Autant dire qu’il y a beaucoup d’interprétations possibles. Mais ce n’est pas gênant, chaque interprétation n’est pas intéressante en tant que fait historique. L’essentiel c’est le message de vérité qui sera la conséquence de l'interprétation.


Rav Yonathan Zacks ose une autre façon de considérer le combat de Yaaqov.
La Torah nous raconte qu’à sa naissance Yaaqov tenait le talon de Esaw. Plus tard, il lui a acheté le droit d’aînesse. Puis il s'accaparera de la bénédiction destinée à Esaw.
Yaaqov est l’enfant qui a voulu être Esaw. Pourquoi ? Parce que Esaw, c’est le grand frère. Esaw est fort. C’est le chasseur. C’est le fils préféré de Yits’haq.
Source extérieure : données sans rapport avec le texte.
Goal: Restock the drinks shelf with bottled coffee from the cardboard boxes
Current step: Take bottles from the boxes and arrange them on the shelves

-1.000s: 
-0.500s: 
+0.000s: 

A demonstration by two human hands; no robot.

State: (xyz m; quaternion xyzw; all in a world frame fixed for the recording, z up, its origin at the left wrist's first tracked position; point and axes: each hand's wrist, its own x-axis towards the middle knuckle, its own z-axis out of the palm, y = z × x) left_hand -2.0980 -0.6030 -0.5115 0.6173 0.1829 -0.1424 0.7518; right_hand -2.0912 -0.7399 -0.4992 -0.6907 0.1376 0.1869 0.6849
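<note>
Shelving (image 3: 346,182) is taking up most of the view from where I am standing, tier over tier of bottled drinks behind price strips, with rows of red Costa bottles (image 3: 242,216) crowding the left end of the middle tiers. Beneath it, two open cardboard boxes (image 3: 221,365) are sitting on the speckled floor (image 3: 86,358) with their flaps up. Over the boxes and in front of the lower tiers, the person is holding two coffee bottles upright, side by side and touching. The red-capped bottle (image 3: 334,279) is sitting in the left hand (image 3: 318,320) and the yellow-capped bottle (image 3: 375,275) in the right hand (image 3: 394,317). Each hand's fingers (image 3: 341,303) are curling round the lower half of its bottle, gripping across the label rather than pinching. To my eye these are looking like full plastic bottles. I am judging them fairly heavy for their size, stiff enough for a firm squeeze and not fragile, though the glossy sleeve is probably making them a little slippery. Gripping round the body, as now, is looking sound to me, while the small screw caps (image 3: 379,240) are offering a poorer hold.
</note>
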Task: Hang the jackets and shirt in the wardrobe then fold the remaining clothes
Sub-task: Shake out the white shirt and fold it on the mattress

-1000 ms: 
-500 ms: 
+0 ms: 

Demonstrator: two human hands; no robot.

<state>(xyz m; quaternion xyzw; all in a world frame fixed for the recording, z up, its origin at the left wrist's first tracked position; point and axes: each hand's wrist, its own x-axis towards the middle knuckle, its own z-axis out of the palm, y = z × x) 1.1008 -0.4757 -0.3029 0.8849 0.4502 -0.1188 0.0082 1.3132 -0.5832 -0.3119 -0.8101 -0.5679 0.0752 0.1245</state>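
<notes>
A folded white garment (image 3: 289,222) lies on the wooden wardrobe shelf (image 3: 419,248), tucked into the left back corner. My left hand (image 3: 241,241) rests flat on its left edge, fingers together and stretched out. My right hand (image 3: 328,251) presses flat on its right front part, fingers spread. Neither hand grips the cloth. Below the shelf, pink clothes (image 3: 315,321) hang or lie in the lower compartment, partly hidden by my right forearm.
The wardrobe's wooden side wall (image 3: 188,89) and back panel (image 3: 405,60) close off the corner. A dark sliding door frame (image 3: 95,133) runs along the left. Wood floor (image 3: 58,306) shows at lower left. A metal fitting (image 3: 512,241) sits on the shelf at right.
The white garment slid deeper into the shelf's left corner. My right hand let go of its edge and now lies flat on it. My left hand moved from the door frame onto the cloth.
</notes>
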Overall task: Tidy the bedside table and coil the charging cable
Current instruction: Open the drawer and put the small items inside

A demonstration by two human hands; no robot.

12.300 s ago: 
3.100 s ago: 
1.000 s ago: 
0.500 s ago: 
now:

Yaaqov représente donc l’archétype de ce que nous décrit l’anthropologue René Girard : le désir mimétique. Nous voulons ce que l’autre veut, tout simplement parce que nous voulons être l’autre.
Les tensions, la compétition, entre Yaaqov et Esaw viennent de là. Tout le temps que Yaaqov a voulu être Esaw, leur vie a été un enfer . Esaw se sentait floué. Yaaqov vivait dans la peur.
Cette nuit où Yaaqov se trouve face à l’homme pour combattre, Rav Zacks nous dit que c’est face à lui même que Yaaqov a combattu. Il a réussi à anéantir son désir d’être Esaw. Désormais, Yaaqov continuera sa vie en étant lui même. Celui qui veut vivre heureux, entier, doit forcément passer par là : il faut être soi même. Il ne sert à rien de vouloir être quelqu'un d’autre. Celui qui refuse d’être lui même verra sa vie jalonnée de conflits en tout genre.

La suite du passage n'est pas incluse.